Big bank earnings kick off next week with JPMorgan Chase, Wells Fargo, Bank of America, Citigroup and Goldman Sachs all on tap to report fiscal 2015 second-quarter results. And on Thursday, options traders are piling into one name in particular ahead of its report on Tuesday before the bell: JPMorgan.
"More than 100,000 call contracts exchanged hands today and that's more than two times its daily average," options expert and CNBC Contributor Mike Khouw said Thursday on CNBC's "Fast Money. " And according to Khouw, a majority of the activity was spurred by a trade betting that JPMorgan could rally more than 4 percent by the end of next week.
Specifically, that trader purchased 20,000 of the July 67.50 calls and sold 40,000 of the July 70 calls for a total cost of 40 cents. In this strategy, the trader makes money if JPMorgan shares rally to $70 by July expiration, or next Friday.

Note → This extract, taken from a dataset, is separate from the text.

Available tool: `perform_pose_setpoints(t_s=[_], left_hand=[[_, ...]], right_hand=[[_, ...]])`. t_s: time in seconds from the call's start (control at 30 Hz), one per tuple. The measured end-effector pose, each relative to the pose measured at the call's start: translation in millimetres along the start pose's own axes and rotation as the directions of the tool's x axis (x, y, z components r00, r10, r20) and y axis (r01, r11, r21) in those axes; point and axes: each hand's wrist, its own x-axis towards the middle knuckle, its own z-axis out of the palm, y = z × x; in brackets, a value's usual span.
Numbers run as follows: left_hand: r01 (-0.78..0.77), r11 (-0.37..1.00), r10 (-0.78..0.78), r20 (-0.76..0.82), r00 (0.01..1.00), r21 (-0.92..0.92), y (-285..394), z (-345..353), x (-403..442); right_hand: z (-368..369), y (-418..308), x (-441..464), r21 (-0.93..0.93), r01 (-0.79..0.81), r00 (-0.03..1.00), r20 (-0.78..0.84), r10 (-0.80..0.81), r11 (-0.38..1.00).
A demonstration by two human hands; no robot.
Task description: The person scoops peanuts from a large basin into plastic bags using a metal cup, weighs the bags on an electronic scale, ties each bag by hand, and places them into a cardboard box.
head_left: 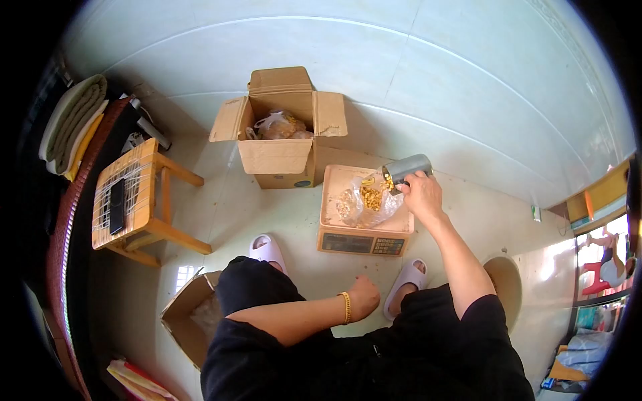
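Observation:
My right hand (422, 195) is closed around a grey cylindrical cup (411, 167), which lies tilted with its mouth to the left. Small yellow pieces show at the cup's mouth. Just below and left of it, an open clear plastic bag (386, 215) holds more yellow pieces (371, 198). The bag rests on the flat top of a weighing scale (331, 220), with a keypad and display on its front. My left hand (364, 297), a yellow bracelet at its wrist, is closed in a fist between my knees, apart from the scale; nothing shows in it.
An open cardboard box (274, 157) with filled plastic bags (281, 125) stands by the wall. Left is a wooden stool (142, 207) with a dark phone-like object (117, 206) on it. Another open box (177, 311) sits by my left leg, a round tan container (506, 287) right.

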Motion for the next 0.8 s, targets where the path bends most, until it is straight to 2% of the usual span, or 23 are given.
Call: perform_pose_setpoints(t_s=[0.43, 0.53, 0.6, 0.63, 0.67, 0.7, 0.73, 0.77, 0.8], left_hand=[[-0.005, 0.999, 0.006, -0.025, 1.000, 0.038, 0.3, 2.8, -1.6], [-0.005, 1.000, 0.006, -0.036, 0.999, 0.025, -0.4, 5.3, -0.4], [-0.008, 0.999, 0.006, -0.031, 0.999, -0.040, -2.3, 2.3, 0.9], [-0.008, 0.999, 0.007, -0.035, 0.999, -0.032, -4.4, -2.9, 3.0], [0.002, 0.999, 0.001, 0.044, 0.999, -0.053, -5.2, -8.3, 5.7], [0.012, 0.997, -0.003, 0.126, 0.992, -0.077, -6.3, -12.4, 6.9], [0.008, 0.997, 0.002, 0.124, 0.992, -0.076, -8.7, -13.9, 6.3], [0.012, 0.999, -0.009, 0.057, 0.998, -0.048, -10.0, -15.1, 5.6], [0.016, 1.000, -0.017, -0.012, 1.000, -0.022, -10.0, -15.8, 5.7]], right_hand=[[-4.1, 6.2, 4.8, 0.054, -0.058, 0.998, -0.035, 0.060, 0.997], [-8.3, 14.4, 9.5, 0.110, -0.062, 0.996, -0.055, 0.068, 0.992], [-19.6, 23.1, 13.1, 0.249, -0.181, 0.981, -0.018, 0.191, 0.951], [-28.5, 30.5, 14.1, 0.249, -0.179, 0.981, -0.027, 0.191, 0.952], [-39.4, 40.6, 13.5, 0.536, -0.340, 0.939, 0.154, 0.306, 0.773], [-50.6, 50.6, 11.8, 0.723, -0.493, 0.867, 0.362, 0.342, 0.485], [-63.7, 58.2, 5.7, 0.766, -0.525, 0.846, 0.423, 0.324, 0.372], [-79.2, 65.8, -5.6, 0.792, -0.554, 0.824, 0.479, 0.303, 0.254], [-95.0, 72.7, -18.2, 0.808, -0.546, 0.827, 0.477, 0.297, 0.222]])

"This is a really interesting trade because over the course of the past eight quarters this is approximately the magnitude of the move we've seen in the stock post-earnings," said Khouw. "This is a really intelligent way to spend a small amount of money to make a bullish bet that the stock rallies after earnings."
JPMorgan Chase has outperformed the broader market year-to-date. The stock is up 7 percent while the XLF, the ETF that tracks financials, is down less than 1 percent in the same period.
Wall Street analysts surveyed by FactSet are expecting the company to earn $1.43 in the second quarter on $24.46 billion.